Thacker v. United States
21-877
Publish: If a district court can consider the 2018 amendment to the penalties prescribed by 18 USC § 924(c) to determine whether an accused has demonstrated “extraordinary and compelling reasons” for a reduced sentence under 18 USC § 3582(c)(1)(A)(i).

Gore vs. Oklahoma
21-883
Publish: Whether McGirt v. Oklahoma applies retroactively to convictions which were final when McGirt has been decided.

Martin v. Johnson
21-896
Publish: Did the United States Court of Appeals for the 10th Circuit violate the retrospective nature of Section 2254(d) of the Antiterrorism and Effective Death Penalty Act of 1996 and the clear mandates announced by the Supreme Court in Sexton v. Beaudreaux, Cullen vs Pinholster, and Harrington v. Richter when he considered — and based his final decision on — an argument that the respondent, Alonzo Cortez Johnson, never made to the Oklahoma Court of Criminal Appeals on a direct appeal.

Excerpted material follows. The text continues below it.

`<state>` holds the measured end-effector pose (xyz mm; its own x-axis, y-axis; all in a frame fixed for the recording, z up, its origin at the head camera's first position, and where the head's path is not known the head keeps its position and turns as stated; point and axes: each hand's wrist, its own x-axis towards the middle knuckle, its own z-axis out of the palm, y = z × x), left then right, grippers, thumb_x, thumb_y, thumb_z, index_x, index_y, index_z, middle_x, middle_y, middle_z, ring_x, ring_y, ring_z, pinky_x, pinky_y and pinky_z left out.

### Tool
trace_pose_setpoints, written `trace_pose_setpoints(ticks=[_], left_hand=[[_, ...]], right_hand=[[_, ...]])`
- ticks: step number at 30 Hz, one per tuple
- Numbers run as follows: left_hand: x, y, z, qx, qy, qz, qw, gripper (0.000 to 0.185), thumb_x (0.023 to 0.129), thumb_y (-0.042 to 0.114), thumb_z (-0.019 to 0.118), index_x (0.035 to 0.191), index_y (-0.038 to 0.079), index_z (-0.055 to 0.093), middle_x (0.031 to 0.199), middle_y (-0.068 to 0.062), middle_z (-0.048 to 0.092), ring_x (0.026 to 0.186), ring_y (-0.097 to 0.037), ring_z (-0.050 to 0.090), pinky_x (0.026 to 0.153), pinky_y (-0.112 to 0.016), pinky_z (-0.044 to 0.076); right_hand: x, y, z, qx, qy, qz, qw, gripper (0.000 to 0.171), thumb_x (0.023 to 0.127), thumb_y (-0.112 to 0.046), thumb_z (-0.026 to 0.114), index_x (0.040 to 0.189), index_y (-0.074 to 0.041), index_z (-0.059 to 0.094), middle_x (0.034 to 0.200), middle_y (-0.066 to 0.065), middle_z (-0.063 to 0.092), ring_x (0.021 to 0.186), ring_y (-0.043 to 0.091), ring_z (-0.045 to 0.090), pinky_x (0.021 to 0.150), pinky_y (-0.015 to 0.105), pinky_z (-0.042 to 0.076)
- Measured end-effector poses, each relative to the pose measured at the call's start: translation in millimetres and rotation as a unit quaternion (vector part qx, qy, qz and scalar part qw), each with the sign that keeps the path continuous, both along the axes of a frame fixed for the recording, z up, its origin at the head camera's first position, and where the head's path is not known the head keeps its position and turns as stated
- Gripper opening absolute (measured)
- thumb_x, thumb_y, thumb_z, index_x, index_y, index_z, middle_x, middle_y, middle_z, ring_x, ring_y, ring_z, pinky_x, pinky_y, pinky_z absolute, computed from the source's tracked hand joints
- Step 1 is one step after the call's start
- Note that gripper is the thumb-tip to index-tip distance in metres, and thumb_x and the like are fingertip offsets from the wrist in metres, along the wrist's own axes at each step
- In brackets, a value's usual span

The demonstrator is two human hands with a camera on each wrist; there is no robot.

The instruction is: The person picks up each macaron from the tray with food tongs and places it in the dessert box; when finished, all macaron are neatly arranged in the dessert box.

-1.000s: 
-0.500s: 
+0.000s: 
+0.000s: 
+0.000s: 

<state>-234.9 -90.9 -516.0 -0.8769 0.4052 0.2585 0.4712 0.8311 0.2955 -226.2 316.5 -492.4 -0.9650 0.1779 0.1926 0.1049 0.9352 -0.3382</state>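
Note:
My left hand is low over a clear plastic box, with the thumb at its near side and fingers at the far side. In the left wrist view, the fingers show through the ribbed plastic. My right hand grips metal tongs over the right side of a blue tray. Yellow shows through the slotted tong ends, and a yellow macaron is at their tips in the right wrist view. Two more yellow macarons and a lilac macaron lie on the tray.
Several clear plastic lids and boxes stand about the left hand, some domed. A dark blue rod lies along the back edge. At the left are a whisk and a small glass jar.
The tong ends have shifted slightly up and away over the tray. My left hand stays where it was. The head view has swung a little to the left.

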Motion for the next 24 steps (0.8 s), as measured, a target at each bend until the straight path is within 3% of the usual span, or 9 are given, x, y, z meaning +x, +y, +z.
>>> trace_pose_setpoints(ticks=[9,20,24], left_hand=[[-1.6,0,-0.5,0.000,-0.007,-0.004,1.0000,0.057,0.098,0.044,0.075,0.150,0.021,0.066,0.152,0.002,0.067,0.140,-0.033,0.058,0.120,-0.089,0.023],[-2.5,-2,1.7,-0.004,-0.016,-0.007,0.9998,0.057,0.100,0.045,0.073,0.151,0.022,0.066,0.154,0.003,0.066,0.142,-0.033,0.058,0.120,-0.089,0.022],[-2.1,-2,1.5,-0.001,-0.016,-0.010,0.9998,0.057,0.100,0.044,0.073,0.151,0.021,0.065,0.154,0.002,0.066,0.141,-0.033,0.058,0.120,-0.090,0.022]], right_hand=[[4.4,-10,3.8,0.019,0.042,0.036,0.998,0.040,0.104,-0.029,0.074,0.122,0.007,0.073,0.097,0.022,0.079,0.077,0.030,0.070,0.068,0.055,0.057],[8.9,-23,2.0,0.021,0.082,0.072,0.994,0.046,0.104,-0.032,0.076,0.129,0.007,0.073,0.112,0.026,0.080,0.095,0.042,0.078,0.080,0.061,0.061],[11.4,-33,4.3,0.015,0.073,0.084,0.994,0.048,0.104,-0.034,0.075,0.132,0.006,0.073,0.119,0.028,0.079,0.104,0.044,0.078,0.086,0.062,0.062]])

Cooper Tire & Rubber Company v. McCall
21-926
Publish: If the Due Process Clause of the 14th Amendment allows a state to assert personal jurisdiction over an out-of-state corporation, for claims not arising out of or related to contact between the corporation and the forum state , on the ground that the company registering to do business in the state is deemed to consent to the general jurisdiction of that state.

Stirling v Stokes
21-938
Problems: (1) Did the United States Court of Appeals for the 4th Circuit violate the fundamental principles of Strickland vs Washington when he failed to reassess all of the evidence in his harm analysis in Sammie Stokes’ habeas action to determine whether there was a reasonable likelihood of a different outcome; (2) whether the 4th Circuit erred in granting relief on a trial attorney’s ineffective request for assistance when the trial attorney had reasonable strategic reasons not to pursue a defense of mitigation of “bad education” and that collateral counsel had reasonable strategic reasons not to pursue a request for ineffective assistance from trial counsel; and (3) alternatively, whether such matter should be held pending the outcome of Shinn vs. Ramirez, pleaded on December 8, 2021.

New York vs Yellen
21-966
Publish: Whether Congress’ imposition of a $10,000 cap on the deduction of state and local property and income taxes from federal taxable income violates Article I, Section 8 and the 10th and 16th Amendments of the Constitution of the United States.